Dries’ principal concern for her overhaul was to retain the ‘purist spirit’ of the space, to preserve its airy and immaculate personality. She emphasised these traits by removing the majority of the loft’s interior walls. This opened the loft up to its now-generous 90 sq m floorplan, which encompasses a bedroom, dressing room and bathroom at the rear and a spacious kitchen-cum-dining space at its centre. A simple concrete floor laid throughout unites the isolated living spaces, as well as providing the foundation for the muted palette chosen by Dries.

The refined structures of the kitchen and dining areas are awash in blonde woods, and bathed in light thanks to floor-to-ceiling windows.

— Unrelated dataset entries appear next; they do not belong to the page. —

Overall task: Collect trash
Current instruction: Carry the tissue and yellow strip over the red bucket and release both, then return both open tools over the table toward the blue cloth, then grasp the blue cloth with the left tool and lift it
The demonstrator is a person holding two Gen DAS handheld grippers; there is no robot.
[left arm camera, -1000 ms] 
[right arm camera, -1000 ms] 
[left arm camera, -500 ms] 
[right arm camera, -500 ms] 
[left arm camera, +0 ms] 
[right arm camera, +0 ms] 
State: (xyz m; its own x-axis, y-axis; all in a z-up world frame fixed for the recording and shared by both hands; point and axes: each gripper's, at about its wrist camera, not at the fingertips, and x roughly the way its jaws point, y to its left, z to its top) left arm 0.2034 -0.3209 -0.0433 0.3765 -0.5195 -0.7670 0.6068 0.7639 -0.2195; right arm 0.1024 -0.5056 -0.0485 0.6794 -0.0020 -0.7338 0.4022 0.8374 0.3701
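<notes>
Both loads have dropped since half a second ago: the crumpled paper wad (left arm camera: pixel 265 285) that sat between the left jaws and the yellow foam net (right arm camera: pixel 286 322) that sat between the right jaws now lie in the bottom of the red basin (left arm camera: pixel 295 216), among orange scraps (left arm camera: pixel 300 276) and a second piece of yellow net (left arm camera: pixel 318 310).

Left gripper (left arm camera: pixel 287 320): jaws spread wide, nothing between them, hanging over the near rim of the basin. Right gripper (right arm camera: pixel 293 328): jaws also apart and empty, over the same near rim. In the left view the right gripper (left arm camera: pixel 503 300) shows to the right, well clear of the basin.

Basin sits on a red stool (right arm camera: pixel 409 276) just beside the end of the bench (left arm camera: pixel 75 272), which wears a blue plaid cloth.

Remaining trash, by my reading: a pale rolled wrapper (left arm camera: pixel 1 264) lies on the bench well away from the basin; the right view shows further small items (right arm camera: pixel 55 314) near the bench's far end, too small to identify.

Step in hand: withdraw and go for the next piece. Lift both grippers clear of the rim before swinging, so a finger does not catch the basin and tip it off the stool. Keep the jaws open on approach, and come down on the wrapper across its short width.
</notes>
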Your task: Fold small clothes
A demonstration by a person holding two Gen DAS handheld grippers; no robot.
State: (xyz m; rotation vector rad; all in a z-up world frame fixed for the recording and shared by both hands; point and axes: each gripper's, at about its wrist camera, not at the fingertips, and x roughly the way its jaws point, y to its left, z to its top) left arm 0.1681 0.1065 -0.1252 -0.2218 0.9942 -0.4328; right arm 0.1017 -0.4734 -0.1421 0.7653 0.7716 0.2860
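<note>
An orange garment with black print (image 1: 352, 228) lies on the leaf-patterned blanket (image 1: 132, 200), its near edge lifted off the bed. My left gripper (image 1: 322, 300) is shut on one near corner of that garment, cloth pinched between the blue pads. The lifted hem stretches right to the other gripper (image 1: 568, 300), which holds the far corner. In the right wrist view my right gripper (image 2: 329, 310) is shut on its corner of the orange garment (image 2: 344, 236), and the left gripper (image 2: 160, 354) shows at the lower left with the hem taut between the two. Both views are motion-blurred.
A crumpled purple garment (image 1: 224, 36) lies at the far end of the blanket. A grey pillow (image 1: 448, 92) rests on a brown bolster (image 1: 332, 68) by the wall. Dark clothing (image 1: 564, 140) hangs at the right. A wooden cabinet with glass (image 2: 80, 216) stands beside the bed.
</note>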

Birch plywood is employed across surfaces in the kitchen, hiding key appliances and messy accessories. Meanwhile, a solid oak table by Guillaume Gouerou is matched with a pair of benches in the dining space, and a bespoke library fitted in an adjacent corner seamlessly stores Dries’ CDs, DVDs, books and paraphernalia collected from her worldwide travels.

Dining room by Sophie Dries Architect Paris

The dining room, with plenty of light supplied by the floor-to-ceiling windows. Photography: Gilles Uzan

Between the living and dining spaces, Dries installed a striking geometric structure by Gary William Webb, which acts as a central nucleus for her selection of vintage pieces. In the living room, a sofa reupholstered in Kvadrat  fabric with graphic drapes, is accompanied by a 1940s railway coffee table and drawings from Sol Lewitt’s ‘Complex Forms’ series overhead.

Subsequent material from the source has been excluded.